After examining more than 240 individual proxy records analyzed by nearly 1000 researchers, we concluded that taken individually, proxy records offer strong support for the widespread existence of both a Medieval Warm Period (~A.D. 800 to 1300) and a Little Ice Age (~A.D. 1400 to 1850), undermining Mann’s conclusion that the climate of the 20th Century was unusual when compared to the variability over the last millennium. (Proxy records are secondary or inferred sources from which assumptions about air temperature may be drawn).

So why does Mann’s “hockey stick” representation fail to retain the fidelity of individual proxy records? Many reasons involve detailed issues of statistical climatology, although some are fairly obvious and fundamental. Here are a few:

  • While Mann contends that his curve represents Northern Hemisphere temperature trends, four of the twelve proxy sources used for the A.D. 1000 to 1400 analysis are from the Southern Hemisphere. In a paper published last month (in Geophysical Research Letters), we took a closer look at Mann’s attachment of thermometer-based estimates to the end of his proxy averages, which produces the characteristic “hockey stick” shape, and found we could not reproduce his values for the latter end of the 20th Century, although we could easily reproduce the results produced by others.

  • More importantly, Mann’s curve shows a 0.95ºC warming during the 20th Century—a figure that grossly exceeds the IPCC assessment of a 0.6ºC warming during the same time period. Mann’s claim that the 1990s were the warmest decade becomes completely unfounded if the IPCC figure is used instead (as Mann had used on some of his earlier graphs).

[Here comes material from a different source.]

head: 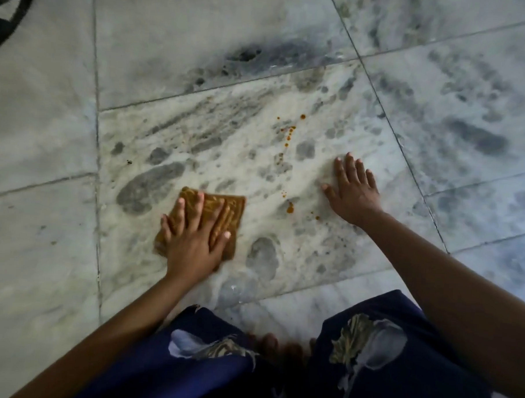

Mann’s claim is also unfounded if his own proxy reconstruction or the satellite-based temperature record (which shows only a slight warming during the late 1900s) is used.

  • The range of uncertainty for the pre-A.D. 1400 analysis depends on only one proxy source—from western North America—and Mann admits that his entire millennial reconstruction hinges on that single source.

  • Other researchers, including Dr. Jan Esper of the Swiss Federal Research Institute and colleagues, have demonstrated that a careful analysis of tree-ring chronologies yields an annual temperature curve for a large portion of the Northern Hemisphere that, unlike Mann’s ‘hockey stick,’ clearly shows the existence of the Medieval Warm Period and that temperatures during the early years of the millennium were commensurate with those of the 1900s.

Our analysis, as well as independent research by Canadian scientists Mr. Steven McIntyre and Dr. Ross McKitrick, highlights many statistical flaws present in Mann’s ‘hockey stick’ reconstruction, which is why it is being challenged on scientific grounds by a number of serious scientists. We must take a closer look at the science of the “hockey stick” and, in this case, ask the question, “How much of the warming of the 20th Century was ‘man-induced’ and how much of it is ‘Mann-induced’?”